Transcribe each entry exactly as it appears, leaving out any picture it holds.
··· RECORDS PROVIDED
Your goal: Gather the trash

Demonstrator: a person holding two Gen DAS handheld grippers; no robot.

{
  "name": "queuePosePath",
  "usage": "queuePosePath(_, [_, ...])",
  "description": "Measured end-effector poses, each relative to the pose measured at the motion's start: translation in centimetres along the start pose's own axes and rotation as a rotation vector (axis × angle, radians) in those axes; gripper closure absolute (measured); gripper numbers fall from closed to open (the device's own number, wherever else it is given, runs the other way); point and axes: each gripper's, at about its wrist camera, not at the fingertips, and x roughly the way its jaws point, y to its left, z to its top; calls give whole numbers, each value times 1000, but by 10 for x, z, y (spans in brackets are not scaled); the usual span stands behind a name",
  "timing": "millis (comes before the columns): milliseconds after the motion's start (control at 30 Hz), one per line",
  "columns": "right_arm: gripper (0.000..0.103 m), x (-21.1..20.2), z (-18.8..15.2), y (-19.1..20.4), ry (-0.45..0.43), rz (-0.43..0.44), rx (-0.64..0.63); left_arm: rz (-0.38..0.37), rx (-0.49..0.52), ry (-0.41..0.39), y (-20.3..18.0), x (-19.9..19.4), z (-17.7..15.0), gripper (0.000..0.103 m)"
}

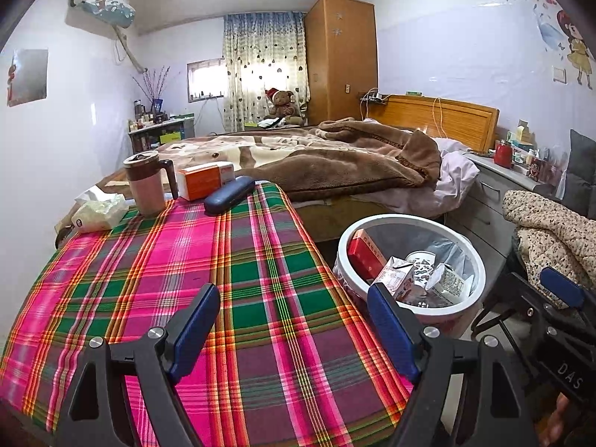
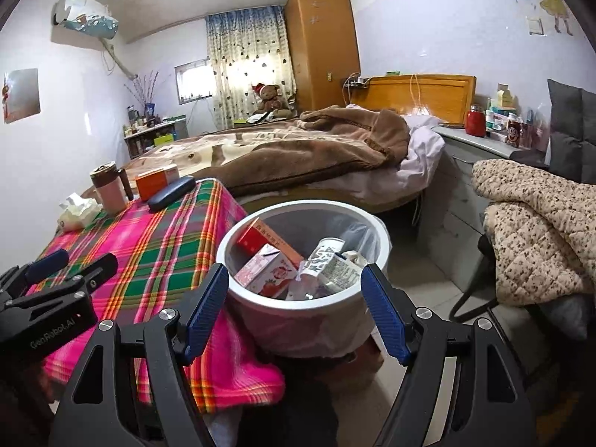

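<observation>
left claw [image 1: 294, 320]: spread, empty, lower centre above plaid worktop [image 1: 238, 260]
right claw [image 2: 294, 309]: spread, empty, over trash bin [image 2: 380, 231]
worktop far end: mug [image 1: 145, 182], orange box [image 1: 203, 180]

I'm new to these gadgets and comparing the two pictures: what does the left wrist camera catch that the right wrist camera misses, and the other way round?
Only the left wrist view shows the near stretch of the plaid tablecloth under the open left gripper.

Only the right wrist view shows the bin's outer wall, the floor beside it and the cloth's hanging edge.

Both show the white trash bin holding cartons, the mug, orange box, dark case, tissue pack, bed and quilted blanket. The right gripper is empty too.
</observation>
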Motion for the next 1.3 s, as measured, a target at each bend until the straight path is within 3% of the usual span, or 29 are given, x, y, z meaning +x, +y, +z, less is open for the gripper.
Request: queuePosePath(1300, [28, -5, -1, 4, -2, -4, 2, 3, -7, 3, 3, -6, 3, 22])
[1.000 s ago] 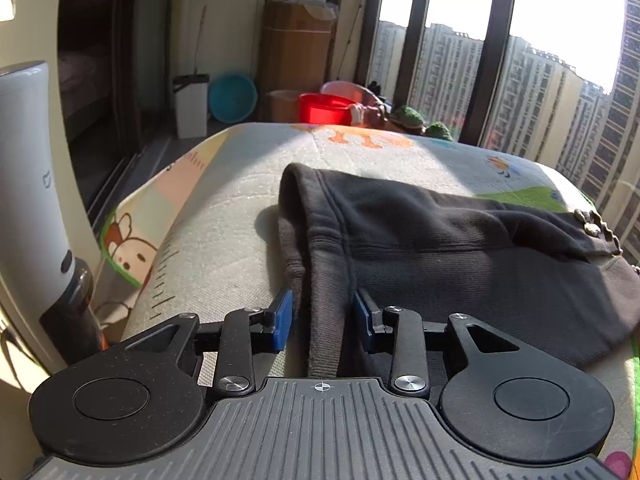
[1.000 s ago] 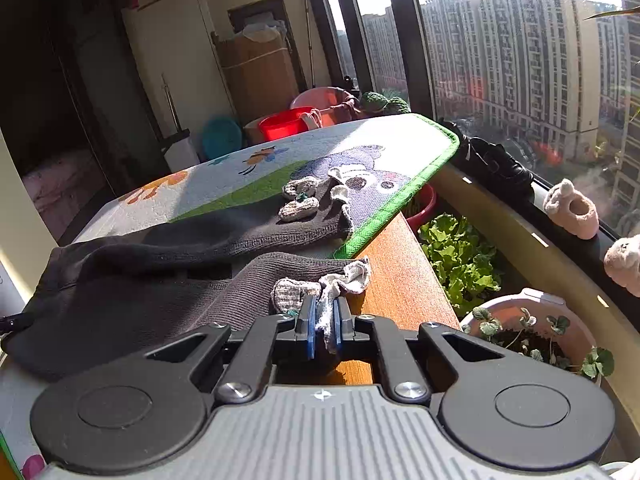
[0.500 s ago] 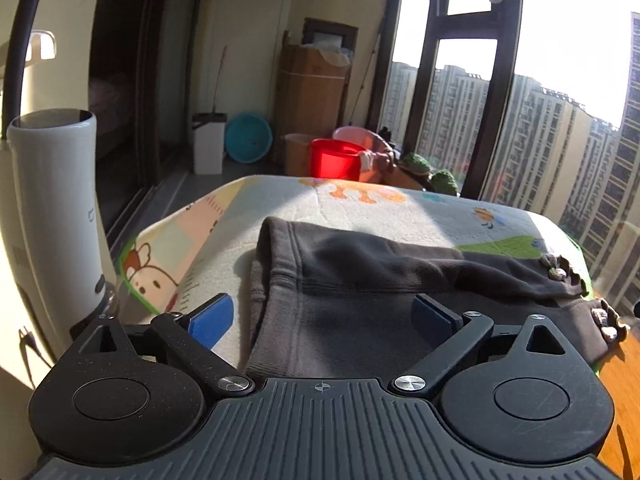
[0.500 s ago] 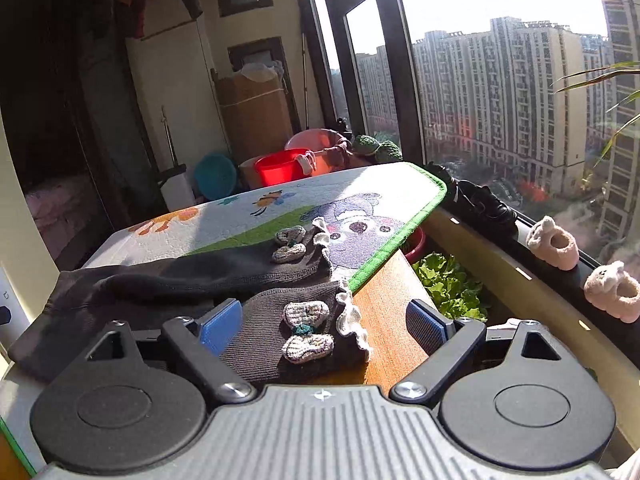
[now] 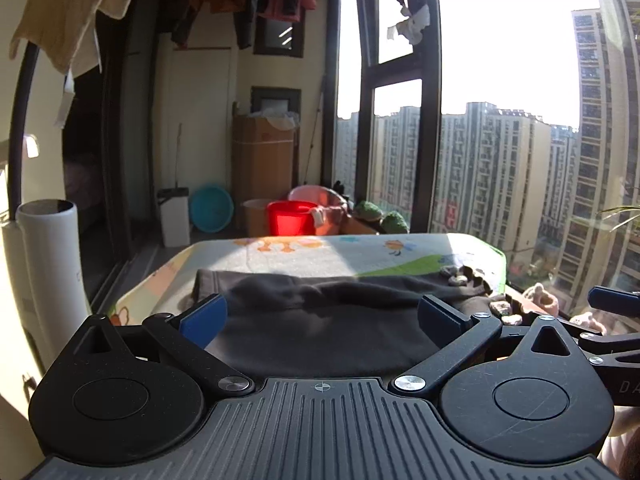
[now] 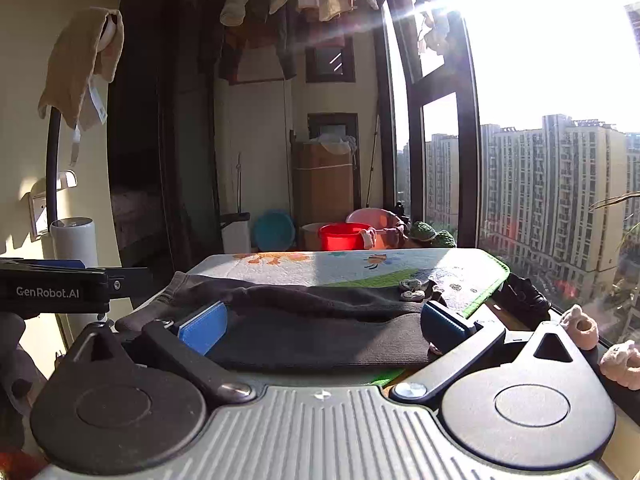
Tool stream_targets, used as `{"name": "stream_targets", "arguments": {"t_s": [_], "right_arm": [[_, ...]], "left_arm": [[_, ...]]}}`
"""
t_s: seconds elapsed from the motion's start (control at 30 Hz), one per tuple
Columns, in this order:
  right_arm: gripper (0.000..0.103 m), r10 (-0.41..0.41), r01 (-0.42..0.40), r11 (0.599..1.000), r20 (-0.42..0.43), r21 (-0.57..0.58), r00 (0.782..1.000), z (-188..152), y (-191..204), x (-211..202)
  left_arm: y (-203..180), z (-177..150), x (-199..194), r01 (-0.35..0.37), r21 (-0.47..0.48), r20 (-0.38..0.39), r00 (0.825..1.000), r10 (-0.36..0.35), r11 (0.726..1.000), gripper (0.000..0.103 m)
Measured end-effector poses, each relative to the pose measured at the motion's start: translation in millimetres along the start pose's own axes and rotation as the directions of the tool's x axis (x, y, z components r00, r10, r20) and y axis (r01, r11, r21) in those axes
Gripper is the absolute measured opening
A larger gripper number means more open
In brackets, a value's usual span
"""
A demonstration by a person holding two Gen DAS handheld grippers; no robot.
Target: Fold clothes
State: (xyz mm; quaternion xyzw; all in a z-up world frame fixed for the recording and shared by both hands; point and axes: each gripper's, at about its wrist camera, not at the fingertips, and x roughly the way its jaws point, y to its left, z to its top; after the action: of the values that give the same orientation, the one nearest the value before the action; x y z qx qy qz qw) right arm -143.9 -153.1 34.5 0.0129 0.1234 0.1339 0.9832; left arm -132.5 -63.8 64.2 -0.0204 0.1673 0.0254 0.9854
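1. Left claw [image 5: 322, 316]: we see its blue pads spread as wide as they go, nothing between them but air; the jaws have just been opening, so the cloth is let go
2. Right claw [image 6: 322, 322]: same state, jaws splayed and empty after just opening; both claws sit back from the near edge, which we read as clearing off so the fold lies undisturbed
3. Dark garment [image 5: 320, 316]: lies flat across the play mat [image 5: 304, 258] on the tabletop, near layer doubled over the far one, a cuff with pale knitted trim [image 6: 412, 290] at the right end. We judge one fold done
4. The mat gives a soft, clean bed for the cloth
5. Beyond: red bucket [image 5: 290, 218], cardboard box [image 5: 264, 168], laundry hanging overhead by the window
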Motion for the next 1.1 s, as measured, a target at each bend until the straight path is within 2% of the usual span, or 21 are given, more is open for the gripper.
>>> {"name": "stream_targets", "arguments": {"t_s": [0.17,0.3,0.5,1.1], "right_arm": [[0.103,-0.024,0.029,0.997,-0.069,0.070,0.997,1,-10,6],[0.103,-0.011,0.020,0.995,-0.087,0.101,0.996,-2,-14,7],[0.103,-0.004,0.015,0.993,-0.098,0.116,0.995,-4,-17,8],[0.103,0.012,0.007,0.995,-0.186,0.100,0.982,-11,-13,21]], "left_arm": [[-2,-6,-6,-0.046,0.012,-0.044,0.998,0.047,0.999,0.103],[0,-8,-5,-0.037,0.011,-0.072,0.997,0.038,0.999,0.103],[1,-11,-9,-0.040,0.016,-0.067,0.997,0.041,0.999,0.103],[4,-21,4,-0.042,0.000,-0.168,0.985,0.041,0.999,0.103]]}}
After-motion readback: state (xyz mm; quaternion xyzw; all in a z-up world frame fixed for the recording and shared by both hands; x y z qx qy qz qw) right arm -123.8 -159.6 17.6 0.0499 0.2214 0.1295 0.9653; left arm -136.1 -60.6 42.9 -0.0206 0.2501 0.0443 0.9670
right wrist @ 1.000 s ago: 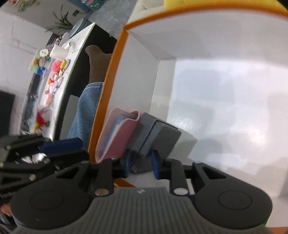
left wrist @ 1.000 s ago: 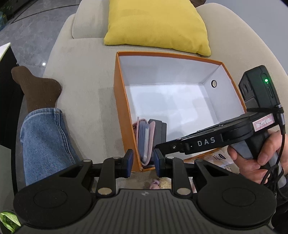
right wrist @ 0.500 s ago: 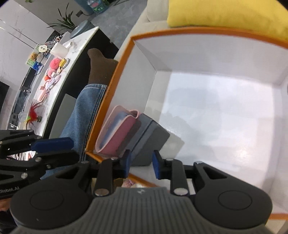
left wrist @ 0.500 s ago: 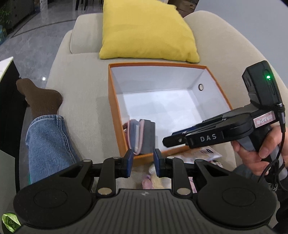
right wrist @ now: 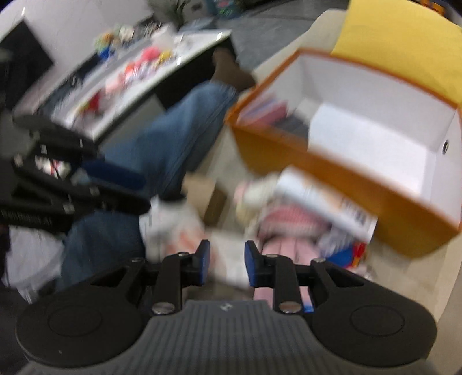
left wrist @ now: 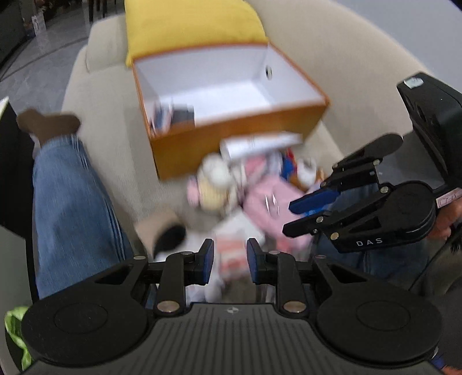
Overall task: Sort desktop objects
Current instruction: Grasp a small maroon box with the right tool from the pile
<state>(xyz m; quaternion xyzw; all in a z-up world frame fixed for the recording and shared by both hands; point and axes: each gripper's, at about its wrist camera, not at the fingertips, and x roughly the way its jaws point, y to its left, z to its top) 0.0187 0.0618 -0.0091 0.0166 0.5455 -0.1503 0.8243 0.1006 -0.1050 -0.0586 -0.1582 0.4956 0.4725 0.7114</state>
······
REPLY TO THE TASK:
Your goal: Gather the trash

Demonstrator: a person holding two Gen DAS handheld grippers; no robot.

{
  "name": "queuePosePath",
  "usage": "queuePosePath(_, [_, ...])",
  "description": "Measured end-effector poses, each relative to the pose measured at the motion's start: translation in centimetres along the start pose's own axes and rotation as a rotation vector (axis × angle, radians) in those axes; gripper closure absolute (measured); gripper numbers fall from closed to open (the device's own number, wherever else it is given, runs the other way); point and axes: each gripper's, at about its wrist camera, not at the fingertips, and x roughly the way its jaws point, y to its left, z to its top; calls give whole numbers, each value times 1000, but by 10 for x, z, y (spans in brackets are not scaled); the usual span stands behind a name",
  "timing": "millis (comes before the columns): milliseconds after the motion's start (control at 30 Hz), one per line",
  "columns": "right_arm: gripper (0.000..0.103 m), x (-21.1..20.2), z (-18.8..15.2), y (-19.1..20.4), ry (-0.45..0.43), rz (-0.43..0.44), rx (-0.64..0.63); left_arm: rz (-0.38..0.37), rx (-0.49..0.52), ry (-0.41..0.39), y (-20.3..18.0), x (-19.9..19.4), z (-17.7..15.0), gripper (0.000..0.103 m)"
}


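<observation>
left claw [image 1: 294, 320]: spread, empty, lower centre above plaid worktop [image 1: 238, 260]
right claw [image 2: 294, 309]: spread, empty, over trash bin [image 2: 380, 231]
worktop far end: mug [image 1: 145, 182], orange box [image 1: 203, 180]

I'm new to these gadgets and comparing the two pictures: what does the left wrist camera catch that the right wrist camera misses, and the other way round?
Only the left wrist view shows the near stretch of the plaid tablecloth under the open left gripper.

Only the right wrist view shows the bin's outer wall, the floor beside it and the cloth's hanging edge.

Both show the white trash bin holding cartons, the mug, orange box, dark case, tissue pack, bed and quilted blanket. The right gripper is empty too.
</observation>
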Motion for the next 1.3 s, as measured, a target at each bend until the straight path is within 3% of the usual span, or 29 are given, x, y, z meaning +x, +y, +z, less is open for the gripper.
Request: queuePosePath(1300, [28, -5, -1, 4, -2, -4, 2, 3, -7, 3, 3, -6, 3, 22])
[1.000 s ago] 
[1.000 s ago] 
[0.500 s ago] 
[0.500 s ago] 
[now] 
[now] 
Tool stream_targets, used as `{"name": "stream_targets", "arguments": {"t_s": [_], "right_arm": [[_, ...]], "left_arm": [[_, ...]]}}`
"""
t_s: seconds elapsed from the motion's start (control at 30 Hz), one per tuple
Columns, in this order:
  right_arm: gripper (0.000..0.103 m), r10 (-0.41..0.41), r01 (-0.42..0.40), r11 (0.599..1.000), r20 (-0.42..0.43), r21 (-0.57..0.58), r00 (0.782..1.000), z (-188..152), y (-191..204), x (-211..202)
  left_arm: y (-203..180), z (-177..150), x (-199..194), r01 (-0.35..0.37), r21 (-0.47..0.48), r20 (-0.38..0.39), r00 (0.825..1.000), r10 (-0.36..0.35), r11 (0.726..1.000), gripper (0.000..0.103 m)
Measured end-effector poses, each relative to the pose measured at the motion's start: translation in millimetres along the start pose's own axes and rotation as the directions of the tool's x axis (x, y, z components r00, r10, r20) and y axis (r01, r11, r21) in those axes
Gripper is the absolute measured opening
A larger gripper number means more open
In brackets, a value's usual span
"""
A demonstration by a person holding two Gen DAS handheld grippers; no robot.
Target: Fold clothes
State: (xyz mm; quaternion xyzw; all in a z-up world frame fixed for the recording and shared by both hands; point and axes: each gripper's, at about its wrist camera, not at the fingertips, and x roughly the way its jaws point, y to its left, z to its top; after the action: of the values that give the same orientation, the one nearest the value before the action; x y z qx qy qz qw) right arm -143.9 -153.1 34.5 0.0129 0.1234 0.1339 0.9832; left arm -132.5 -63.8 64.2 -0.0204 0.1673 0.0254 0.9854
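1. Left claw [image 5: 322, 316]: we see its blue pads spread as wide as they go, nothing between them but air; the jaws have just been opening, so the cloth is let go
2. Right claw [image 6: 322, 322]: same state, jaws splayed and empty after just opening; both claws sit back from the near edge, which we read as clearing off so the fold lies undisturbed
3. Dark garment [image 5: 320, 316]: lies flat across the play mat [image 5: 304, 258] on the tabletop, near layer doubled over the far one, a cuff with pale knitted trim [image 6: 412, 290] at the right end. We judge one fold done
4. The mat gives a soft, clean bed for the cloth
5. Beyond: red bucket [image 5: 290, 218], cardboard box [image 5: 264, 168], laundry hanging overhead by the window
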Motion for the next 1.1 s, as measured, a target at each bend until the straight path is within 2% of the usual span, or 21 are given, more is open for the gripper.
>>> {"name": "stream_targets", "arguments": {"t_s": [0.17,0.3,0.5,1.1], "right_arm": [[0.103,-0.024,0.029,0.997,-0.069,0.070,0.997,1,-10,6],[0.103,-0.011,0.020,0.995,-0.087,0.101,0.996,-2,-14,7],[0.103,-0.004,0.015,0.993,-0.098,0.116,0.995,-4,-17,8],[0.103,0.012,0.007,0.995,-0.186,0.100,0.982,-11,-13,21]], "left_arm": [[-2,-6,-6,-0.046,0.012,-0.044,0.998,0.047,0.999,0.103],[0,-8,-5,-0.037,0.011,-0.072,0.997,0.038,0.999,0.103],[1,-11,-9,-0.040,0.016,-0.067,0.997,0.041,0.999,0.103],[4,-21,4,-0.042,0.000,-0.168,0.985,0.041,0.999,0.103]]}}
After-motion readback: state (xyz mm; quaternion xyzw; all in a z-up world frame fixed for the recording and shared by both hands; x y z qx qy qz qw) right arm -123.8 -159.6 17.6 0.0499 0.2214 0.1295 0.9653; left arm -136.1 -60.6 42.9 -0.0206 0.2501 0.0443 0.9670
right wrist @ 1.000 s ago: 
left wrist @ 1.000 s ago: 
right wrist @ 0.500 s ago: 
left wrist @ 0.500 s ago: 
right wrist @ now: 
left wrist @ now: 
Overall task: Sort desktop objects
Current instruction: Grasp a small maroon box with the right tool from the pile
<state>(xyz m; quaternion xyzw; all in a z-up world frame fixed for the recording and shared by both hands; point and axes: each gripper's, at about its wrist camera, not at the fingertips, and x roughly the way its jaws point, y to its left, z to its top) 0.0187 0.0618 -0.0091 0.0166 0.5455 -0.1503 0.8243 0.1006 -0.1050 -0.0586 -0.1582 0.4956 0.4725 0.7114</state>

The answer has been supplied in full.